--- EXERCISE GOAL ---
Output the listing word for word, minus images.

━━ THE DATA ━━

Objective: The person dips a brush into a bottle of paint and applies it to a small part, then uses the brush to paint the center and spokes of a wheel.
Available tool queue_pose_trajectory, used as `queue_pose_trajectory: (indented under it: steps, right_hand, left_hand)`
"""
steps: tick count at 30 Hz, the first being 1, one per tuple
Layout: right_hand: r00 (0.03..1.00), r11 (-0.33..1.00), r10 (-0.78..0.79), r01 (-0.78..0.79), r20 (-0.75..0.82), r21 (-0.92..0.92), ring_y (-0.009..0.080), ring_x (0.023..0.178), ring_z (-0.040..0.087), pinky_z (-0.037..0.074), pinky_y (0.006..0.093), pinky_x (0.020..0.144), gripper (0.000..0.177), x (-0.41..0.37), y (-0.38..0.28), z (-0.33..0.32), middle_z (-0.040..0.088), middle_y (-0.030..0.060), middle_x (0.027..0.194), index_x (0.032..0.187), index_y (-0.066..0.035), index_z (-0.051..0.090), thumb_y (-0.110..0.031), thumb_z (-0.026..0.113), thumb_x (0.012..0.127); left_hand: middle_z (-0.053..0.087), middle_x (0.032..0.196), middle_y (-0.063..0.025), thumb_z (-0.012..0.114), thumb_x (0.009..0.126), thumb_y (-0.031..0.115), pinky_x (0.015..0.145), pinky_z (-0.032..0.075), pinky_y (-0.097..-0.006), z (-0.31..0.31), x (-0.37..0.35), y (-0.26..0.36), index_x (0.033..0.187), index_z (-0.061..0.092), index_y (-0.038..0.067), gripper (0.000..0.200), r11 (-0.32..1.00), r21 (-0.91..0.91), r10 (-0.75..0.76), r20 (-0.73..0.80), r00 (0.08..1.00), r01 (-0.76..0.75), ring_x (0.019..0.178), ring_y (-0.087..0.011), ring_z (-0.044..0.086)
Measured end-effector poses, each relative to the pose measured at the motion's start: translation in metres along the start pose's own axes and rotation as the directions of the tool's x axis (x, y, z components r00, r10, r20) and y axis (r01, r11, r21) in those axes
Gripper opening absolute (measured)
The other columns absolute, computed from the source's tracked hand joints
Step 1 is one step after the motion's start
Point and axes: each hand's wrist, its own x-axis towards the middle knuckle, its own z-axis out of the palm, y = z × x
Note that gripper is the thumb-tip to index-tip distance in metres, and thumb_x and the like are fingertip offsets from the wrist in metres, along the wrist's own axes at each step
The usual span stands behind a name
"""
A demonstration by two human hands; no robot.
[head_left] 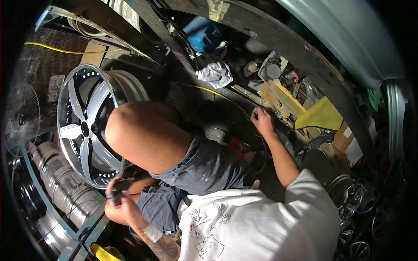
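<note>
My left hand [126,205] is closed around a small dark object [116,191] just below the wheel's lower rim; its kind is not clear. A large silver five-spoke wheel rim [69,131] stands upright in front of my bent knee. Out to the right is my right hand [263,121], its fingers curled together beside the yellow cord and the crowded tool area. What those fingers hold, if anything, is hidden. Near that wrist lies a dark power tool [317,142], and a yellow sheet [321,115] rests beyond it.
A white rag [215,74], a spray can [251,68] and a blue container [202,34] sit at the back. A yellow cord [208,90] crosses the floor. A fan [21,119] and metal barrels [56,172] stand at left. More wheels [359,250] lie at lower right.
</note>
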Motion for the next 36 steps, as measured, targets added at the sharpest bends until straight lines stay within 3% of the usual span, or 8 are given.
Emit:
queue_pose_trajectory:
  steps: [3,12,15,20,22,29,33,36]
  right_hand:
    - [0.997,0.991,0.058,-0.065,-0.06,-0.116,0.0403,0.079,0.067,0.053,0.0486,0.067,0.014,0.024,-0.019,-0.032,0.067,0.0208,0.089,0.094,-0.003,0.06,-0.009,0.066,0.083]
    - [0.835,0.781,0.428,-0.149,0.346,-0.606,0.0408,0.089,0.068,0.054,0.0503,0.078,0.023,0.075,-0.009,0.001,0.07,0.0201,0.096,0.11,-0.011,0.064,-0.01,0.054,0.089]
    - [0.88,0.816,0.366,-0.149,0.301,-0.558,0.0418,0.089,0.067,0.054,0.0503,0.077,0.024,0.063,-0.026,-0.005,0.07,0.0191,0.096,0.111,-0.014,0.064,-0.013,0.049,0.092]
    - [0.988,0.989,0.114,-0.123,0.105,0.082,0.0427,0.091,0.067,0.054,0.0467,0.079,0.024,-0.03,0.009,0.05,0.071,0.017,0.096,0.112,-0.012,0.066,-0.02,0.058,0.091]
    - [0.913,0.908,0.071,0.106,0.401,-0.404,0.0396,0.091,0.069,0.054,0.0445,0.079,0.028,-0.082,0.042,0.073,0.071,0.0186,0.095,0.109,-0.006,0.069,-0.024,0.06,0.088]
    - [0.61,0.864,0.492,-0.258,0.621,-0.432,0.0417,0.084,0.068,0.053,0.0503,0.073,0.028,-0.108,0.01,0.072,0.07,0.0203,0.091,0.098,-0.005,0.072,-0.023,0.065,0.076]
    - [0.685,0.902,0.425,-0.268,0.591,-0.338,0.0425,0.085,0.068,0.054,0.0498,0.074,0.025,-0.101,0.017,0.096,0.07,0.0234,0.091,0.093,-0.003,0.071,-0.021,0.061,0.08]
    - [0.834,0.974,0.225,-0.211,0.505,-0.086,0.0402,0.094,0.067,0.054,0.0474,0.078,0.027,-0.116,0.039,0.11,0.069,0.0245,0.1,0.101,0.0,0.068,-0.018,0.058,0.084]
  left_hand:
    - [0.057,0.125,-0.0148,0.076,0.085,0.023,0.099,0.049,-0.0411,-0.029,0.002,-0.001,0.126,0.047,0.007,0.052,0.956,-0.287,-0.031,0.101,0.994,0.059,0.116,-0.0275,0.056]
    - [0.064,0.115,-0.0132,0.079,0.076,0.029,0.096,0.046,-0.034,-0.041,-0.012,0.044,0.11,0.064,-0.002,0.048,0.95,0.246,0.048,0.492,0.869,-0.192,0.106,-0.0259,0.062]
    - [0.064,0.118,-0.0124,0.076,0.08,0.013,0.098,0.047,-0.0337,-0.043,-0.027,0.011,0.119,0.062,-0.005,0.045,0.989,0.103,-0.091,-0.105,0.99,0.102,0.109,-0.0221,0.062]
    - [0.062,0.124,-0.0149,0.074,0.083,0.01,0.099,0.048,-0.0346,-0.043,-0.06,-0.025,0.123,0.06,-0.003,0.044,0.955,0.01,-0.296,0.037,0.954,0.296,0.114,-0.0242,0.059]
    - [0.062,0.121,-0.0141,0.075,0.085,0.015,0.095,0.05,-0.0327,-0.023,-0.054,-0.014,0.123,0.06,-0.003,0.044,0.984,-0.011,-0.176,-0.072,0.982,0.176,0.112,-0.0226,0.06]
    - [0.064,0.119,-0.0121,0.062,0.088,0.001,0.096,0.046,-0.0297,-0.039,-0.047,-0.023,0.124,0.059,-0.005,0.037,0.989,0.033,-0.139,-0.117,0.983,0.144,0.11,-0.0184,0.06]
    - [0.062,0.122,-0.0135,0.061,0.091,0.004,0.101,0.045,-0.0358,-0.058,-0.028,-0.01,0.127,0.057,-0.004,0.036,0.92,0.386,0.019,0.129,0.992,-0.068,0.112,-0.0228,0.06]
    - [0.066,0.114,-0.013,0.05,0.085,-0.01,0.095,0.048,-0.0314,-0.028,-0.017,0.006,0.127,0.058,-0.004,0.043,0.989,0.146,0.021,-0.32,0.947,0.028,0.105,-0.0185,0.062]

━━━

--- RESULT FOR THIS EXERCISE ---
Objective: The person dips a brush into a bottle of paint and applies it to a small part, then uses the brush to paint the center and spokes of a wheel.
Available tool queue_pose_trajectory, used as `queue_pose_trajectory: (indented under it: steps, right_hand, left_hand)`
"""
steps: tick count at 30 Hz, the first being 1, one per tuple
Layout: right_hand: r00 (0.03..1.00), r11 (-0.33..1.00), r10 (-0.78..0.79), r01 (-0.78..0.79), r20 (-0.75..0.82), r21 (-0.92..0.92), ring_y (-0.009..0.080), ring_x (0.023..0.178), ring_z (-0.040..0.087), pinky_z (-0.037..0.074), pinky_y (0.006..0.093), pinky_x (0.020..0.144), gripper (0.000..0.177), x (-0.41..0.37), y (-0.38..0.28), z (-0.33..0.32), middle_z (-0.040..0.088), middle_y (-0.030..0.060), middle_x (0.027..0.194), index_x (0.032..0.187), index_y (-0.066..0.035), index_z (-0.051..0.090), thumb_y (-0.110..0.031), thumb_z (-0.026..0.113), thumb_x (0.012..0.127); left_hand: middle_z (-0.053..0.087), middle_x (0.032..0.196), middle_y (-0.063..0.025), thumb_z (-0.012..0.114), thumb_x (0.009..0.126), thumb_y (-0.031..0.115), pinky_x (0.015..0.145), pinky_z (-0.032..0.075), pinky_y (-0.097..-0.006), z (-0.31..0.31), x (-0.37..0.35), y (-0.26..0.36), index_x (0.033..0.187), index_z (-0.061..0.092), index_y (-0.038..0.067), gripper (0.000..0.200), r11 (-0.32..1.00), r21 (-0.91..0.91), r10 (-0.75..0.76), r20 (-0.73..0.80), r00 (0.08..1.00), r01 (-0.76..0.75), ring_x (0.019..0.178), ring_y (-0.087..0.011), ring_z (-0.044..0.086)
Measured end-effector poses, each relative to the pose measured at the motion's start: translation in metres along the start pose's own axes and rotation as the directions of the tool's x axis (x, y, z components r00, r10, r20) and y axis (r01, r11, r21) in those axes
Gripper opening absolute (measured)
The other columns absolute, computed from the source's tracked hand joints
Step 1 is one step after the motion's start
Point and axes: each hand's wrist, its own x-axis towards the middle knuckle, its own z-axis out of the palm, y = z × x
Note that gripper is the thumb-tip to index-tip distance in metres, and thumb_x and the like are fingertip offsets from the wrist in metres, along the wrist's own axes at each step
The usual span stands behind a name
"""
A demonstration by two human hands; no robot.
[head_left] 
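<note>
My left hand [126,205] is closed around a small dark object [116,191] just below the wheel's lower rim; its kind is not clear. A large silver five-spoke wheel rim [69,131] stands upright in front of my bent knee. Out to the right is my right hand [263,121], its fingers curled together beside the yellow cord and the crowded tool area. What those fingers hold, if anything, is hidden. Near that wrist lies a dark power tool [317,142], and a yellow sheet [321,115] rests beyond it.
A white rag [215,74], a spray can [251,68] and a blue container [202,34] sit at the back. A yellow cord [208,90] crosses the floor. A fan [21,119] and metal barrels [56,172] stand at left. More wheels [359,250] lie at lower right.
</note>
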Motion for the next 36 steps, as measured, targets added at the sharpest bends until straight lines stay within 3% of the usual span, or 8 are given.
Emit:
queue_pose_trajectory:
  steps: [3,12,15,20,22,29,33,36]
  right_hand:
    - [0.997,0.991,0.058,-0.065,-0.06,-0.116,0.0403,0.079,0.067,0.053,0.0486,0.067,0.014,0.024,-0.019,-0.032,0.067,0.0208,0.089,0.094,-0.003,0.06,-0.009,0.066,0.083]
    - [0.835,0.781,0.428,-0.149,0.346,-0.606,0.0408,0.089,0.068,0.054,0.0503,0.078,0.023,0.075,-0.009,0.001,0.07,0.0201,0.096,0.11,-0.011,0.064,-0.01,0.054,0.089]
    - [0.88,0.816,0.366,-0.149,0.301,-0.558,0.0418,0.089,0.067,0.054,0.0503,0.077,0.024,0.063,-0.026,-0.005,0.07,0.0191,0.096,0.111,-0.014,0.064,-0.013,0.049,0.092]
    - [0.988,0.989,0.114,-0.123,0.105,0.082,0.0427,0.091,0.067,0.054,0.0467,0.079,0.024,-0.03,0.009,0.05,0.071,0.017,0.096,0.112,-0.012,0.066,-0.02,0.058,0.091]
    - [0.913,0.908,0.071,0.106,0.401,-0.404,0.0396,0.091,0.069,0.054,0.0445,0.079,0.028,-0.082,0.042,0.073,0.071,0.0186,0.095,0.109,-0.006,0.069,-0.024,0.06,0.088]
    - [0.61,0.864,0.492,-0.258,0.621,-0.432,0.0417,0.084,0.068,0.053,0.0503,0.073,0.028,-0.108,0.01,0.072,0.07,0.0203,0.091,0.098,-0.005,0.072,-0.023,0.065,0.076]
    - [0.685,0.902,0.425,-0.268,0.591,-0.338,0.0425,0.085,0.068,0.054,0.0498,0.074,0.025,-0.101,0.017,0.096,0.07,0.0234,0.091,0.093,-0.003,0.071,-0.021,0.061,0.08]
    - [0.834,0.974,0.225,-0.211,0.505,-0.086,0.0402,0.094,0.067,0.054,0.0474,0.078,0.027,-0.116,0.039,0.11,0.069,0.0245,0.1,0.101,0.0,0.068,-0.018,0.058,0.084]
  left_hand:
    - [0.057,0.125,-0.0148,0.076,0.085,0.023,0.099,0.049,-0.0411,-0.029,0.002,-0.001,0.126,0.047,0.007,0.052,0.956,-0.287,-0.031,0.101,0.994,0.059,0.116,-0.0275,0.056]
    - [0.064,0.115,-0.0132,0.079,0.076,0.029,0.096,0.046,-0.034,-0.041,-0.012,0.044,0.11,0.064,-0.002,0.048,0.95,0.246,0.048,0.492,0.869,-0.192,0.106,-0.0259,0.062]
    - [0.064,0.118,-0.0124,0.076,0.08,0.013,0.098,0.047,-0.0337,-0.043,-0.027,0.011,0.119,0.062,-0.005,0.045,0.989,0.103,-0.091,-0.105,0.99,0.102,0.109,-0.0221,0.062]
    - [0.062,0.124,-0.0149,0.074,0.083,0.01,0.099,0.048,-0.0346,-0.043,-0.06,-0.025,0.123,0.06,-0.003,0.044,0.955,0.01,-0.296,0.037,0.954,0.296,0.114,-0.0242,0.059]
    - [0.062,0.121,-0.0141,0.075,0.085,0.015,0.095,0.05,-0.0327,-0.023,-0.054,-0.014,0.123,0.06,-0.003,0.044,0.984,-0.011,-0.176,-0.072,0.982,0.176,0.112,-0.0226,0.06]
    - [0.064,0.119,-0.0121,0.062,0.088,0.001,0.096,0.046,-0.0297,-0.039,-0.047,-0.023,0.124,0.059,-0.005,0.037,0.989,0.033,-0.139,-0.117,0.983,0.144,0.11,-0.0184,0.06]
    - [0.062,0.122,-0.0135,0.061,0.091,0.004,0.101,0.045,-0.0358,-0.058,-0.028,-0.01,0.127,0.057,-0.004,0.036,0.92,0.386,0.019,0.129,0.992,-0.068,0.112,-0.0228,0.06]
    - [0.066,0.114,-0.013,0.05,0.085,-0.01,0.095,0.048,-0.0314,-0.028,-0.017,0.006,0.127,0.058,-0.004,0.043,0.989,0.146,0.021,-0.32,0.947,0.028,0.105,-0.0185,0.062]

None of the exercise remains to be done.